Taxonomic Databases Working Group (TDWG)

Annual Meeting 2002

Indaiatuba, Sao Paulo, Brazil

18th – 20th October

 

 

This year’s meeting was hosted by CRIA (Centro de Referencia em Informacao Ambiental), and organised in conjunction with Stan Blum (chair of TDWG). Many thanks go to Vanderlei Canhos, Dora Lange Canhos, and their marvellous staff at CRIA for the wonderful organisation, fabulous food and good entertainment during the whole series of meetings that formed the Trends and Developments in Biodiversity Informatics Forum (17 – 25 October).

 

 

The TDWG meeting began in traditional fashion with an evening reception on Friday 18th October. This was a barbacue by the poolside of the Vitoria Hotel, site of the main meeting (and whole forum), accompanied by the typical Brazilian cocktail, caipirinha and “Choro Bandido”, a group of local musicians, leading to a relaxed and jolly atmosphere!

 

The main meeting began on Saturday, 19th October, with the chairman of TDWG, Stan Blum, presenting an overview of the coming two days – see

http://www.cria.org.br/eventos/tdbi/tdwg/presentations/MtgIntro_TDWG_2002.ppt With respect to possible future cooperation with GBIF (the Global Biodiversity Facility, http://www.gbif.org), the first day was to be composed of the two organisations summarising their activities and aims, so that there could be further discussion on future cooperative developments.

 

Stan started with a brief history of TDWG, stating that is was important to remember that TDWG membership is open to all, in contrast with GBIF. Also in contrast to GBIF, TDWG is a volunteer organisation with a very small budget (mainly from annual membership fees). But the past year had been a fairly significant year for TDWG – at GBIF 4 in Sydney in March 2002, TDWG became an associate member, and there has been a TDWG representative at 3 of the 4 STAG (Scientific and Technical Advisory Group) meetings. Out of each of the GBIF work programmes, standards are necessary, and it is hoped that GBIF will collaborate with TDWG – and the aim of this meeting was to identify standards needed by GBIF, and to set up working groups to achieve these, with the immediate need to set up a work plan to develop the standard and get funding.

 

Another important requirement of this meeting was to complete the voting on two proposals to constitutional amendments, which would allow faster and easier voting on issues in the future see http://www.tdwg.org/2002meet/ballot2002.htm.
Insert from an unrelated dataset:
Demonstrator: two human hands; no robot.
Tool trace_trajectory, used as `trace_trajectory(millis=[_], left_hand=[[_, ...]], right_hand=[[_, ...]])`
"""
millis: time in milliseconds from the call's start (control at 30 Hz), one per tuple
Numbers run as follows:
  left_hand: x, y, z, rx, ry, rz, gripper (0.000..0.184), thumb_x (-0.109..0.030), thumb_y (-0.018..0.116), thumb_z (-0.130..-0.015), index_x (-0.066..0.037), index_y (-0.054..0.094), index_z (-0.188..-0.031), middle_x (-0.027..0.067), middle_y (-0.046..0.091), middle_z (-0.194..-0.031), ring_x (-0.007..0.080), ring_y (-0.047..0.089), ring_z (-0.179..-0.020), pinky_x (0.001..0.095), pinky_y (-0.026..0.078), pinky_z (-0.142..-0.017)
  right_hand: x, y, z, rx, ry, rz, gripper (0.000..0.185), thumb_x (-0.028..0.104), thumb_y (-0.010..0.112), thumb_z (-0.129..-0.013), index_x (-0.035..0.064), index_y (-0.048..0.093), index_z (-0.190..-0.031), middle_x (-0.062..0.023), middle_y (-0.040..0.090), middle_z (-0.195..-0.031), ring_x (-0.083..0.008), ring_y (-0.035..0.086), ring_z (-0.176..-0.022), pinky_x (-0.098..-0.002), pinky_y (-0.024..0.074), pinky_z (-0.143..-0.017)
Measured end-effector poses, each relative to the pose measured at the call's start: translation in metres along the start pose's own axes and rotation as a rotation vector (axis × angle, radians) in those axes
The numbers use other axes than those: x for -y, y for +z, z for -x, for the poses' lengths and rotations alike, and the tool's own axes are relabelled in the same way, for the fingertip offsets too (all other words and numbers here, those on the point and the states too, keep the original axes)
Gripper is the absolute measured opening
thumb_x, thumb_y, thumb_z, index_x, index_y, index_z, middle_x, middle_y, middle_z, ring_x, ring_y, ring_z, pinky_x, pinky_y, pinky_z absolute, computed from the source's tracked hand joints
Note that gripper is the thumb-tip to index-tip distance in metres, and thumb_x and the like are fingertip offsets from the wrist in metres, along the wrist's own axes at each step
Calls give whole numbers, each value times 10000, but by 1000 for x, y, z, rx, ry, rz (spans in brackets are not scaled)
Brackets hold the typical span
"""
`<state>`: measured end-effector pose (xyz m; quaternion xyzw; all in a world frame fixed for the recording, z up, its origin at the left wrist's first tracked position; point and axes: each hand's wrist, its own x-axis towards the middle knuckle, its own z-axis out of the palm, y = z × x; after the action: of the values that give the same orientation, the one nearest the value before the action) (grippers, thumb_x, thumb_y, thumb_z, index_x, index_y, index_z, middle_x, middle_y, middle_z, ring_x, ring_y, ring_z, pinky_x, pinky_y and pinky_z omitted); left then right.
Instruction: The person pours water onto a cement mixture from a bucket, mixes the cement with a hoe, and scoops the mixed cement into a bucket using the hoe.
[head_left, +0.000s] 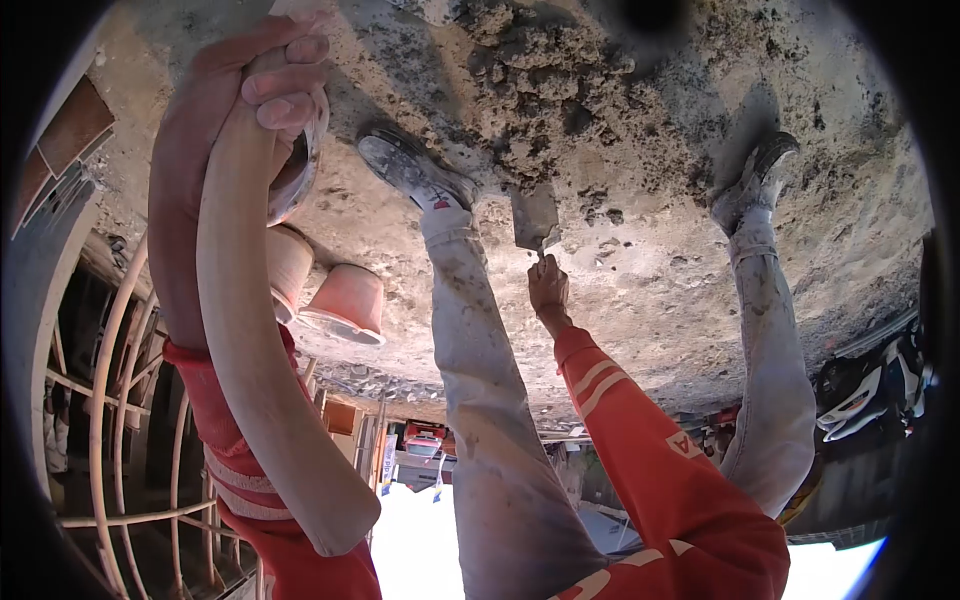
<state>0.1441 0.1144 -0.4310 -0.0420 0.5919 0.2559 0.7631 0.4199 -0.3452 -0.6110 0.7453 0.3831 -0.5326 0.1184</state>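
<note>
The scene appears upside down, with sky at the bottom. My left hand [275,75], at the upper left and close to the camera, is closed around a long, pale wooden bar [245,260] that looks curved; its far end is hidden by the fingers. Lower in the middle, my right hand [548,285] grips the handle of a trowel [535,215]. The flat blade lies at the edge of dark, crumbly mortar [560,90] on the ground. Beside my left hand, a round metal-looking rim [305,175] shows partly behind the bar.
Two buckets [345,300] [288,265] stand on the dusty ground near the bar. My shoes [415,170] [758,180] are planted on either side of the trowel. Bent poles [108,380] line the left, while a vehicle [870,390] is at the far right.
</note>
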Motion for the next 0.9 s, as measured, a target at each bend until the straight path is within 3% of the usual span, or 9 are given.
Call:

Votes should be in by 2pm on Sunday 20th October and the results would be presented during the business meeting in the final session of the meeting on Sunday.

 

Stan closed his introduction by a request for offers to host the 2003 meeting (and 2004).

 

He then proceeded to introduce “standards” by presenting some definitions, and listing the existing TDWG standards  (see Stan’s presentation or http://www.tdwg.org/standrds.html) before calling on the various TDWG subgroup convenors to introduce the work of their group and the possible standards they are working on.

 

 

Geography – Rafael Govaerts & Neil Brummit, Royal Botanics Gardens, Kew, UK

 

Unfortunately, neither of the convenors of the geography subgroup had been able to attend the meeting but they had provided a report, and their colleague Mark Jackson, presented a short summary of the report to the meeting. After summarising what the standard was, he reported on the release of the second edition in 2001. There was a short discussion on the need to expand the standard to include marine zones (to be in line with TDWG’s expanded scope of dealing with all organisms, not just plants). The convenors requested help with this and hoped for progress before the next meeting.

 

Stan commented that this one of the older style of standards, typical of what TDWG had produced in the past, and that there was need to find out if these were still applicable and whether they should be maintained.

 

 

Economic Botany - Daphne Christopher, New York Botanical Gardens, USA

 

http://www.cria.org.br/eventos/tdbi/tdwg/presentations/BrazilTDWG.ppt

Daphne’s presentation reviewed the history of the subgroup and the existing “standard”. She said that it was created before many databases existed and many modifications were now needed – the group wanted to make it a true standard so that users didn’t need to make modifications to meet individual needs, but to do so will need input from experts in many different fields e.g. nutrition.

 

Daphne also mentioned that the standard was in use – even by the Bronx Zoo! (For their monkey food database.)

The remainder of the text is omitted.